ここでいう違和感は、後のディスカッションで挙げられたのは、サッカーゲームであればEAの『FIFA』とKONAMIの『ウイイレ』の実況の違い、というような僅かな部分です。どうしても言語を翻訳する際に入る違和感、文化的・社会的なバックグラウンドから出る違和感、そうした細かな違いが敬遠される元になっているということです。

そうであれば実際に触ってもらうのが一番です。それがフォーカスグループを用いたリサーチです。ゲームの想定顧客となる人を一定数集め、意見を聞いたり、実際にゲームをプレイしてもらい、それを観察して、反応を探るという手法です。その結果は、ゲームのプロトタイプ製作時に今後の方向性を決めるのに用いたり、完成時に想定顧客を探るのに使ったり、項目別に点数評価を行い、パブリッシャーとの交渉に使うというようなことができます。現場に立ち会って、直接に反応を見るのが重要で、エンザイムでは画面、手元、表情の3つのカメラで多角的に観察するシステムも構築中だということです。

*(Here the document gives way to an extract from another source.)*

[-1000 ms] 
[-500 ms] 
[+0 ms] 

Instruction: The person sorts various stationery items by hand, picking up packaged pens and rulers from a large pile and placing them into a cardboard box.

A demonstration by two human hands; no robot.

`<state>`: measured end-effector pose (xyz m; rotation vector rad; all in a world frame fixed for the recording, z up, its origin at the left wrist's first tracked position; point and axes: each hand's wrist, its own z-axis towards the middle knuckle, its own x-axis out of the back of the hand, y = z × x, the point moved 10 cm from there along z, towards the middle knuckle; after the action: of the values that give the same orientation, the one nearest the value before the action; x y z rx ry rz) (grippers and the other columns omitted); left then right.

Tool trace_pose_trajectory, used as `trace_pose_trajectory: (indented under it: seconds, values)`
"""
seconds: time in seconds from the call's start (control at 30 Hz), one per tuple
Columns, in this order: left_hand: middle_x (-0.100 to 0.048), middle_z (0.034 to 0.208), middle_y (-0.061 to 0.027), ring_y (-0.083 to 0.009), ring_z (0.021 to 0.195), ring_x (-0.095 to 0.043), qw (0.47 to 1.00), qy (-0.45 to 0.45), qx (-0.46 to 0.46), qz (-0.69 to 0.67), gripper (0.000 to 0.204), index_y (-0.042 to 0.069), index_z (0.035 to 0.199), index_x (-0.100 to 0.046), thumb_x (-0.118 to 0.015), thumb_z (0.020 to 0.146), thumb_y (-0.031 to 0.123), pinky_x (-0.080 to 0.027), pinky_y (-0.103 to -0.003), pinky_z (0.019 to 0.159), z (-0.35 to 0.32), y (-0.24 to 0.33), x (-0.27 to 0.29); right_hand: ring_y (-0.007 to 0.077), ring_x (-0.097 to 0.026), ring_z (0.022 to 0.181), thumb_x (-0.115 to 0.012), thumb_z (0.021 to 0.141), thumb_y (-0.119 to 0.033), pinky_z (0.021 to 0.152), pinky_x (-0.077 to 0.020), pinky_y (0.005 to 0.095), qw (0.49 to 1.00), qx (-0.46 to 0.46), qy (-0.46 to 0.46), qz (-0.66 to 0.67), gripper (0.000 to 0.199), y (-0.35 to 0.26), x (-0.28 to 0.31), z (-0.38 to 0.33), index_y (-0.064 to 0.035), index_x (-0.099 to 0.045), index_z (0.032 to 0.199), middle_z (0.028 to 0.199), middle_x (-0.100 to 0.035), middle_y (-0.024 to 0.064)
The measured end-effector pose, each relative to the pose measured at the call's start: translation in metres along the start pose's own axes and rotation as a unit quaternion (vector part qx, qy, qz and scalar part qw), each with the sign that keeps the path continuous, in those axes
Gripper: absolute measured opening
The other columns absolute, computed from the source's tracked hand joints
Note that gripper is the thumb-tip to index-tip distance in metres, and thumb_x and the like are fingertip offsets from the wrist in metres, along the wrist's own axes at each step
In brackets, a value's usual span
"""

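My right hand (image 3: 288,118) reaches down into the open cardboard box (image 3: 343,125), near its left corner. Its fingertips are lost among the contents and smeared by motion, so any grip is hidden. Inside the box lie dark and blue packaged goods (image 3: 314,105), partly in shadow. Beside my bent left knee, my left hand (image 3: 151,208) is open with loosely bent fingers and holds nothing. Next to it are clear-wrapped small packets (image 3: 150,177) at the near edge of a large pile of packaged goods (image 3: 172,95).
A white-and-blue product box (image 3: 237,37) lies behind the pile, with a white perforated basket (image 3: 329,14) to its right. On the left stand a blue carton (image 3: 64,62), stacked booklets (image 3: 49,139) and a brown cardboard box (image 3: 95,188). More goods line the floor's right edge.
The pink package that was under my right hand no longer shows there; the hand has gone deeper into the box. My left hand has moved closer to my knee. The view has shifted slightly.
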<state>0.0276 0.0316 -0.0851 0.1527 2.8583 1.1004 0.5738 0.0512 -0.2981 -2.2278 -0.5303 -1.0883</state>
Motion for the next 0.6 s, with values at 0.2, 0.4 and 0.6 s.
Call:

フォーカステストは一般的なB2Cメーカーであれば当然に採用されていて、ゲームメーカーでも海外であれは一般的に利用されているものの、まだまだ日本メーカーでは実施例が限られるようです。もちろん、フォーカステストで得られた情報をどこまで開発にフィードバックしていくかは、クリエイターの創造性をどこまで実現するか、という部分と十分に吟味する必要がありますが、池田氏は前提条件として想定ユーザーをより知るというのは必要になってくるのではないかと話していました。